After a person is infected with HIV, the body takes about 6 to 12 weeks and sometimes as long as 6 months to build up proteins to fight the virus. These proteins are called HIV antibodies (disease-fighting proteins) and are detected by an HIV test called the ELISA (enzyme-linked immunosorbent assay). The ELISA is very sensitive--it almost always detects HIV if it is there. Rarely, ELISA tests will give false-positive readings (a positive test in someone uninfected). For this reason, a positive ELISA test must always be confirmed with a second, more specific test called the Western blot. According to the CDC, the accuracy of the ELISA and the Western blot together is greater than 99 percent. Rapid HIV tests and home sample collection tests also are options for clients; see Chapter 2 for a more detailed discussion of these types of tests.

The 6 to 12 weeks between the time of infection and the time when an ELISA test for HIV becomes positive are called the "window period." During this period, the individual is extremely infectious to any sexual or needle-sharing partner but does not test positive unless a more expensive viral load test is performed.

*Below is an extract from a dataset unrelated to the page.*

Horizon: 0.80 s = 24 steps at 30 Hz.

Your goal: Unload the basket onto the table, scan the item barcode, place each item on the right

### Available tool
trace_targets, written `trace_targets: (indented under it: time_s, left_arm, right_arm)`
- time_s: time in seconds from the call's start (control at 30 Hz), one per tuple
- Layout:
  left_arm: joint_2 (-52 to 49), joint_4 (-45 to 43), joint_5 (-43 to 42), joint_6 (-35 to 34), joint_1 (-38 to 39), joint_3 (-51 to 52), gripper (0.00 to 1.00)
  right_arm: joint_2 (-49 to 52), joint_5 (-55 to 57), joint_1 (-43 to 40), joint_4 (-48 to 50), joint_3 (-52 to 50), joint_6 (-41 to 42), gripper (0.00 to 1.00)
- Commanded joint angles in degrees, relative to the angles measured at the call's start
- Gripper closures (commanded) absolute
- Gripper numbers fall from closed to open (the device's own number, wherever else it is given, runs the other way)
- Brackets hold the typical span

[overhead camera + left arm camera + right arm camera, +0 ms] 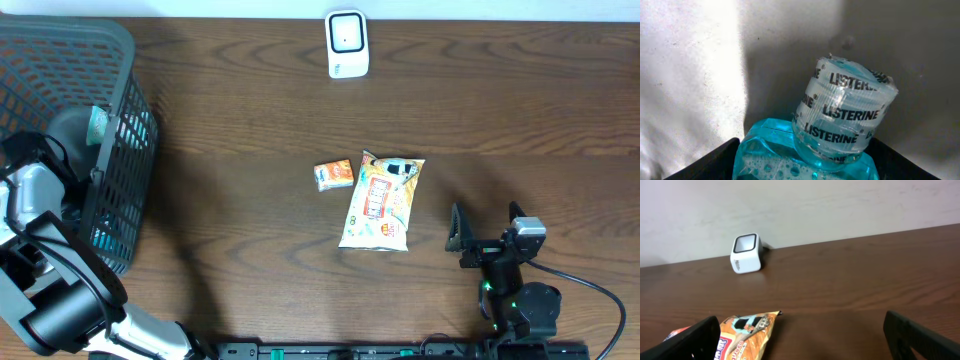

The level of virus is determined by using a viral load test; three types of viral load tests are HIV-RNA polymerase chain reaction (PCR), HIV branched DNA (bDNA), and HIV-RNA nucleic acid sequence-based amplification (NASBA). Each of these tests measures the amount of replicating or reproducing virus in the bloodstream; thus a lower value signifies less risk of rapid progression. The best viral load test result is "none detected," although this does not mean the virus is gone, only that it is not actively reproducing at a measurable level.

Disease Progression

Once a person is infected with HIV, she should understand the progression of the disease from initial infection, through the latency period, symptomatic infections, and finally AIDS. The course of untreated HIV is not known but may go on for 10 years or longer in many people. Several years into HIV infection, mild symptoms begin to develop, then later severe infections that define AIDS occur. Treatment appears to greatly extend the life and improve the quality of life of most patients, although estimating survival after an AIDS diagnosis is inexact.

Initial infection

Primary HIV infection can cause an acute retroviral syndrome that often is mistaken for influenza (the flu), mononucleosis, or a bad cold. This syndrome is reported by roughly half of those who contract HIV (Russell and Sepkowitz, 1998) and generally occurs between 2 and 6 weeks after infection. Symptoms may include fever, headache, sore throat, fatigue, body aches, weight loss, and swollen lymph nodes. Other symptoms are a rash, mouth or genital ulcers, diarrhea, nausea and vomiting, and thrush. The CD4+ T cell count can drop very low during the early weeks, although it usually returns to a normal level after the initial illness is over. The initial illness can last several days or even weeks.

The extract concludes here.